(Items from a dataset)
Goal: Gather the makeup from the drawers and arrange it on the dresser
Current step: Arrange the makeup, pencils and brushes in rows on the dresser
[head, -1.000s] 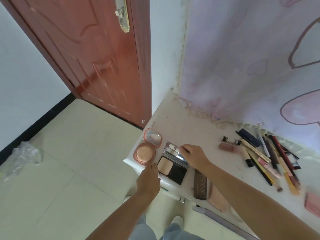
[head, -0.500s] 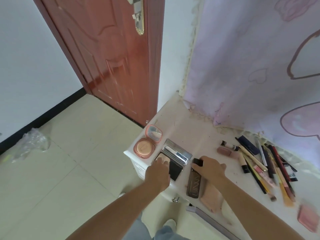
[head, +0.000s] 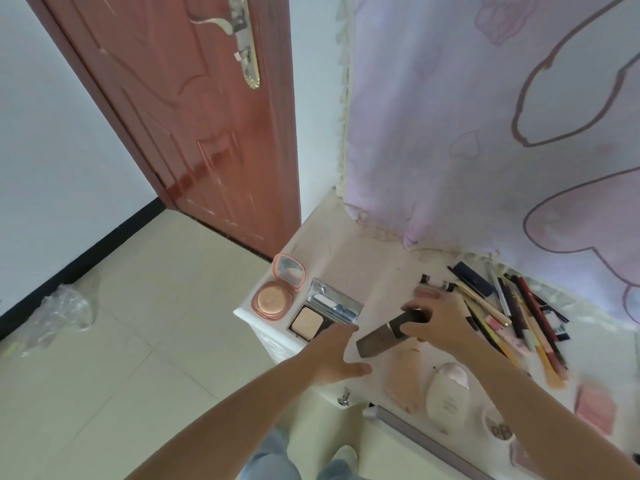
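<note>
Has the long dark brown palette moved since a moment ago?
Yes. The long dark brown palette, earlier flat beside the open black square compact, is now lifted and tilted in the right hand.

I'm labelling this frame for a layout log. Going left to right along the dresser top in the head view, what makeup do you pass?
Round pink compact → square black powder compact → dark palette held in the right hand → white bottle → spread of pencils and tubes.
</note>
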### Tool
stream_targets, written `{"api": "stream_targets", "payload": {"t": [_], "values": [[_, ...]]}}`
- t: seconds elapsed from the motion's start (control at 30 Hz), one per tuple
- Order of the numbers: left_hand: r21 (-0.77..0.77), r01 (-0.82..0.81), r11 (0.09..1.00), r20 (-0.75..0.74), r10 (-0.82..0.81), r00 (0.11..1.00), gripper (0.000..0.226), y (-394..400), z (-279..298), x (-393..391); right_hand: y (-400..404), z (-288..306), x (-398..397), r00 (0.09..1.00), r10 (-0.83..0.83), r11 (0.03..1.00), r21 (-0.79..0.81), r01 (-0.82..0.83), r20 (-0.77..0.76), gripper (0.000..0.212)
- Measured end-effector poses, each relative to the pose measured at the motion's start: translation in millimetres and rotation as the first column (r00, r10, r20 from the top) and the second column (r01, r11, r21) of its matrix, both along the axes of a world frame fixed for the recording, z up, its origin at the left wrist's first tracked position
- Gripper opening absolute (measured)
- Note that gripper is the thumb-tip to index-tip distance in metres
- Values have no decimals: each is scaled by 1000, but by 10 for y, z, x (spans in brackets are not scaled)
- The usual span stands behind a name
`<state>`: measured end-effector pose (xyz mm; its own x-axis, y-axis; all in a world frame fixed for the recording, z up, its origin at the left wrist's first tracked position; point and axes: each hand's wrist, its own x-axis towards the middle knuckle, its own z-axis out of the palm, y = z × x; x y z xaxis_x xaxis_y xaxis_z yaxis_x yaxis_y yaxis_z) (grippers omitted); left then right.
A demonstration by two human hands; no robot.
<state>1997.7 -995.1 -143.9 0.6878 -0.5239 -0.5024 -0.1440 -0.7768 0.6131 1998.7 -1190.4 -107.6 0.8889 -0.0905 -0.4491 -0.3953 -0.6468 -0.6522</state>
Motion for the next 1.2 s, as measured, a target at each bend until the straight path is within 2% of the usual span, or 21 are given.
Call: {"api": "stream_targets", "payload": {"t": [0.07, 0.17, 0.27, 0.4, 0.47, 0.6, 0.67, 0.8, 0.93, 1.0, 1.1, 1.2], "values": [[-49, 20, 999, 57, -18, 998, 69, -133, 78, 14, -46, 159, -79, 995, -67, 985, 165, 54, 74, 18], [-106, 15, 994, 296, 17, 955, 41, -287, 231, 82, -105, 353, -145, 985, -167, 912, 385, 140, 37, 25], [-88, 168, 982, 528, -97, 844, 38, -306, 344, 176, -184, 460, -170, 994, -111, 907, 407, 111, -23, 17], [18, 321, 947, 709, -239, 664, 36, -260, 520, 367, -212, 457, -151, 977, -212, 854, 488, 181, 7, 10], [49, 360, 932, 733, -278, 621, 34, -239, 504, 458, -178, 440, -119, 968, -252, 830, 517, 209, 13, 10], [66, 305, 950, 641, -275, 717, 38, -254, 394, 461, -134, 360, -42, 959, -280, 823, 503, 262, -42, 10], [69, 298, 952, 639, -271, 720, 39, -273, 363, 457, -131, 332, -30, 961, -270, 830, 492, 264, -61, 10], [50, 323, 945, 693, -266, 670, 36, -242, 374, 525, -174, 369, -37, 964, -262, 819, 519, 244, -40, 8], [110, 412, 904, 781, -335, 527, 27, -244, 456, 577, -150, 422, -64, 968, -250, 838, 501, 218, -3, 11], [116, 403, 908, 791, -330, 516, 27, -125, 452, 622, -298, 465, -90, 945, -327, 821, 499, 278, 11, 10], [38, 315, 948, 811, -214, 544, 35, 262, 471, 730, -768, 602, -191, 850, -527, 736, 504, 451, 10, 12], [20, 328, 944, 866, -181, 466, 35, 325, 562, 819, -835, 675, -243, 878, -475, 789, 474, 392, 64, 9]]}}
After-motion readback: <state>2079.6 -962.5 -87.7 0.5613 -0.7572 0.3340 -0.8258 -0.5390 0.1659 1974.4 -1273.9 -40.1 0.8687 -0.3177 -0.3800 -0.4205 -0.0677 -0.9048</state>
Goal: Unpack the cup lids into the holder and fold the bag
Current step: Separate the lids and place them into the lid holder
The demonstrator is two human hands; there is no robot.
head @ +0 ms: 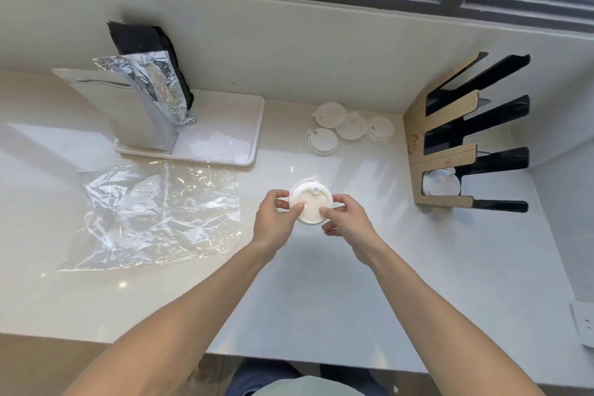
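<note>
Both hands hold a small stack of white cup lids (309, 202) just above the counter's middle. My left hand (275, 221) grips its left rim and my right hand (344, 221) grips its right rim. Several more white lids (348, 129) lie loose on the counter farther back. The wood-and-black lid holder (450, 151) stands at the right, with lids (441, 184) in its nearest slot. The empty clear plastic bag (157, 215) lies flat and crinkled on the counter at the left.
A white tray (225, 151) at the back left carries a silver foil pouch (141, 106) and a black pouch (141, 42). A wall and window sill run along the back. The counter's front edge lies close to my body.
</note>
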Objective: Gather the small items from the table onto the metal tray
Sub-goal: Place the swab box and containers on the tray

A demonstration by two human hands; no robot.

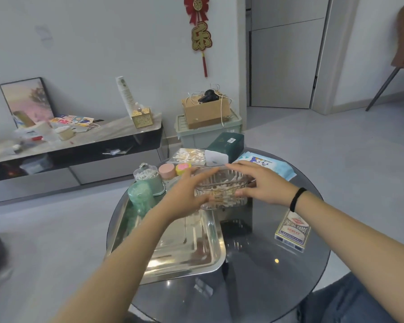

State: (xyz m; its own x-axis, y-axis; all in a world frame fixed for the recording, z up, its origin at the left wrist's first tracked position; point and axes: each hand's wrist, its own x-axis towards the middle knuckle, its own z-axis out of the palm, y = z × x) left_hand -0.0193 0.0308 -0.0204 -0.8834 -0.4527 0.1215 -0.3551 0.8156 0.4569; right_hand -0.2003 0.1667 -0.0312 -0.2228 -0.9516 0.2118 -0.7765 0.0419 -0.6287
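Note:
A clear plastic box (222, 190) with small pale sticks inside is held between my left hand (184, 194) and my right hand (257, 180), raised over the far right corner of the metal tray (184, 248). The tray lies on the left half of the round dark glass table (266, 276). On the tray's far left stand a green translucent jar (140, 197) and a pale green cotton-swab holder (149, 179). A pink-lidded jar (166, 171) and a yellow-pink round tin (183, 168) sit behind it.
A deck of playing cards (293, 231) lies at the table's right. A blue wet-wipe pack (268, 165), a dark green tissue box (226, 145) and a bag of cotton swabs (189, 156) sit at the far edge. A low cabinet (75, 145) stands at left.

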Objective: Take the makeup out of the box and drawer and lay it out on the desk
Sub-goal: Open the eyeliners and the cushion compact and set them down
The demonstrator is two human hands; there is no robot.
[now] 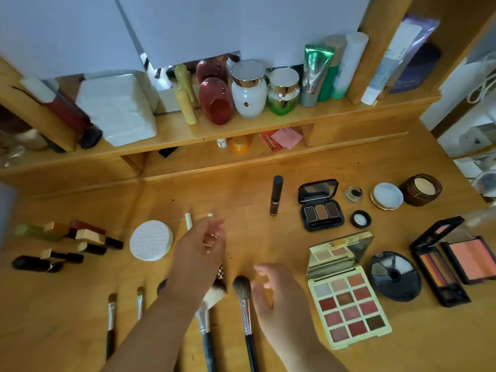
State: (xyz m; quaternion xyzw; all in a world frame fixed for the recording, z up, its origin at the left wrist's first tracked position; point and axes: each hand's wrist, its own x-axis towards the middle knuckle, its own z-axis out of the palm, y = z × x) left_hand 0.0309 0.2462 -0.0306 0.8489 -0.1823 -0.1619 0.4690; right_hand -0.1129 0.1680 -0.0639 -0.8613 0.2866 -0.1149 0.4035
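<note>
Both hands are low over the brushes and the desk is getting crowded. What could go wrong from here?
1. The left hand hovers over the pale pencils; a sweep could roll them toward the round white compact.
2. The right hand sits beside the dark-bristled brush; a nudge could knock it out of line.
3. The eyeshadow palette lies open just right of that hand, so a sleeve or wrist may smear its pans.

Quick count on desk (255,162): five brushes (245,304), roughly six lipsticks (88,237), four open palettes (349,296), one mascara tube (276,196), one white compact (151,240), two pale sticks (188,220), four little pots (360,219).
</note>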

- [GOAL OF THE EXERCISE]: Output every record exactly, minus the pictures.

- [EXPECTED ANSWER]:
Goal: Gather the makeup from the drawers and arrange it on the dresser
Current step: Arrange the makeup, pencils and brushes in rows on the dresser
[head, -1.000s] 
[head, -0.500s] 
[head, +0.000s] 
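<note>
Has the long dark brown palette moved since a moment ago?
Yes. The long dark brown palette, earlier flat beside the open black square compact, is now lifted and tilted in the right hand.

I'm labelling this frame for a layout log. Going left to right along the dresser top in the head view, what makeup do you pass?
Round pink compact → square black powder compact → dark palette held in the right hand → white bottle → spread of pencils and tubes.
</note>
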### Tool
stream_targets, written `{"api": "stream_targets", "payload": {"t": [_], "values": [[_, ...]]}}`
- t: seconds elapsed from the motion's start (control at 30 Hz), one per tuple
- Order of the numbers: left_hand: r21 (-0.77..0.77), r01 (-0.82..0.81), r11 (0.09..1.00), r20 (-0.75..0.74), r10 (-0.82..0.81), r00 (0.11..1.00), gripper (0.000..0.226), y (-394..400), z (-279..298), x (-393..391); right_hand: y (-400..404), z (-288..306), x (-398..397), r00 (0.09..1.00), r10 (-0.83..0.83), r11 (0.03..1.00), r21 (-0.79..0.81), r01 (-0.82..0.83), r20 (-0.77..0.76), gripper (0.000..0.212)
- Measured end-effector poses, each relative to the pose measured at the motion's start: translation in millimetres and rotation as the first column (r00, r10, r20 from the top) and the second column (r01, r11, r21) of its matrix, both along the axes of a world frame fixed for the recording, z up, its origin at the left wrist's first tracked position
- Gripper opening absolute (measured)
- Note that gripper is the thumb-tip to index-tip distance in metres
- Values have no decimals: each is scaled by 1000, but by 10 for y, z, x (spans in brackets are not scaled)
- The usual span stands behind a name
`<state>`: measured end-effector pose (xyz mm; its own x-axis, y-axis; all in a world frame fixed for the recording, z up, its origin at the left wrist's first tracked position; point and axes: each hand's wrist, its own x-axis towards the middle knuckle, its own z-axis out of the palm, y = z × x; x y z xaxis_x xaxis_y xaxis_z yaxis_x yaxis_y yaxis_z) (grippers omitted); left then right.
A demonstration by two human hands; no robot.
<state>1997.7 -995.1 -143.9 0.6878 -0.5239 -0.5024 -0.1440 -0.7768 0.6131 1998.7 -1190.4 -107.6 0.8889 -0.0905 -0.4491 -0.3953 -0.6468 -0.6522</state>
Motion for the next 1.2 s, as measured, a target at each bend until the straight path is within 2% of the usual span, or 21 are given.
Call: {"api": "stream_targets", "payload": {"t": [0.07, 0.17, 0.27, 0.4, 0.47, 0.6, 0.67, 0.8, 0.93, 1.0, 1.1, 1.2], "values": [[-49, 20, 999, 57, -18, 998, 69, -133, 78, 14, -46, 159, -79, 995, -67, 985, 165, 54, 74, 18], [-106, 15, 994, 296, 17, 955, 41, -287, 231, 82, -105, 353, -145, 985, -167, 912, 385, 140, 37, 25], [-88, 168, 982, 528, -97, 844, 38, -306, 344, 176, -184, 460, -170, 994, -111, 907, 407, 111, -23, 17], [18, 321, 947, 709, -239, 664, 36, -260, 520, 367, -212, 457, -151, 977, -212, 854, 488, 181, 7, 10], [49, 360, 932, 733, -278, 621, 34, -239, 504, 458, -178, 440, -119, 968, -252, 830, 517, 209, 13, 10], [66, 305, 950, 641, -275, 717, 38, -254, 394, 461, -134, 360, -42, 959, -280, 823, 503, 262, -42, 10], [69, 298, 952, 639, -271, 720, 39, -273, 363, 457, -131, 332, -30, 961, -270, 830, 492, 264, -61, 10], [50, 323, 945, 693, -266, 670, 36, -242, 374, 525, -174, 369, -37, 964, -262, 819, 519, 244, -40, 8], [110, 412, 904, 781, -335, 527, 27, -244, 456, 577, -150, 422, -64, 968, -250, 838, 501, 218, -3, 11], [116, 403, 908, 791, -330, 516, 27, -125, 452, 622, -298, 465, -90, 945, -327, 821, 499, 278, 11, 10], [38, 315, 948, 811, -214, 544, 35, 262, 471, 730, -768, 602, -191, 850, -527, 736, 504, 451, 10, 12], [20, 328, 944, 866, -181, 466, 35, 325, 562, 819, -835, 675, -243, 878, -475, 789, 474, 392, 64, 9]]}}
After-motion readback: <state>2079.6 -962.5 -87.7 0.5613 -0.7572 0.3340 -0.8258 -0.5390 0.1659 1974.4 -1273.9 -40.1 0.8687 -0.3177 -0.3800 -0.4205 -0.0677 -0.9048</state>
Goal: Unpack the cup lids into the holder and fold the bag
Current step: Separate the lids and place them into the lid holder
The demonstrator is two human hands; there is no robot.
head @ +0 ms: 
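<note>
Both hands hold a small stack of white cup lids (309, 202) just above the counter's middle. My left hand (275, 221) grips its left rim and my right hand (344, 221) grips its right rim. Several more white lids (348, 129) lie loose on the counter farther back. The wood-and-black lid holder (450, 151) stands at the right, with lids (441, 184) in its nearest slot. The empty clear plastic bag (157, 215) lies flat and crinkled on the counter at the left.
A white tray (225, 151) at the back left carries a silver foil pouch (141, 106) and a black pouch (141, 42). A wall and window sill run along the back. The counter's front edge lies close to my body.
</note>
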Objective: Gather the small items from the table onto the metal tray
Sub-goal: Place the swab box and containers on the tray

A demonstration by two human hands; no robot.


State: (xyz m; its own x-axis, y-axis; all in a world frame fixed for the recording, z up, its origin at the left wrist's first tracked position; point and axes: each hand's wrist, its own x-axis towards the middle knuckle, its own z-axis out of the palm, y = z × x) left_hand -0.0193 0.0308 -0.0204 -0.8834 -0.4527 0.1215 -0.3551 0.8156 0.4569; right_hand -0.2003 0.1667 -0.0312 -0.2228 -0.9516 0.2118 -0.7765 0.0419 -0.6287
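Note:
A clear plastic box (222, 190) with small pale sticks inside is held between my left hand (184, 194) and my right hand (257, 180), raised over the far right corner of the metal tray (184, 248). The tray lies on the left half of the round dark glass table (266, 276). On the tray's far left stand a green translucent jar (140, 197) and a pale green cotton-swab holder (149, 179). A pink-lidded jar (166, 171) and a yellow-pink round tin (183, 168) sit behind it.
A deck of playing cards (293, 231) lies at the table's right. A blue wet-wipe pack (268, 165), a dark green tissue box (226, 145) and a bag of cotton swabs (189, 156) sit at the far edge. A low cabinet (75, 145) stands at left.
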
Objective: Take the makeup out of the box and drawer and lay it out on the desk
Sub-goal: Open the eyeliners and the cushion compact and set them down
The demonstrator is two human hands; there is no robot.
[now] 
State: (xyz m; quaternion xyzw; all in a world frame fixed for the recording, z up, its origin at the left wrist's first tracked position; point and axes: each hand's wrist, its own x-axis towards the middle knuckle, its own z-axis out of the palm, y = z × x) left_hand 0.0309 0.2462 -0.0306 0.8489 -0.1823 -0.1619 0.4690; right_hand -0.1129 0.1680 -0.0639 -0.8613 0.2866 -0.1149 0.4035
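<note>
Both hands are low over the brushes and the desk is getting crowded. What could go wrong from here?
1. The left hand hovers over the pale pencils; a sweep could roll them toward the round white compact.
2. The right hand sits beside the dark-bristled brush; a nudge could knock it out of line.
3. The eyeshadow palette lies open just right of that hand, so a sleeve or wrist may smear its pans.

Quick count on desk (255,162): five brushes (245,304), roughly six lipsticks (88,237), four open palettes (349,296), one mascara tube (276,196), one white compact (151,240), two pale sticks (188,220), four little pots (360,219).
</note>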

Work on the answer is now done.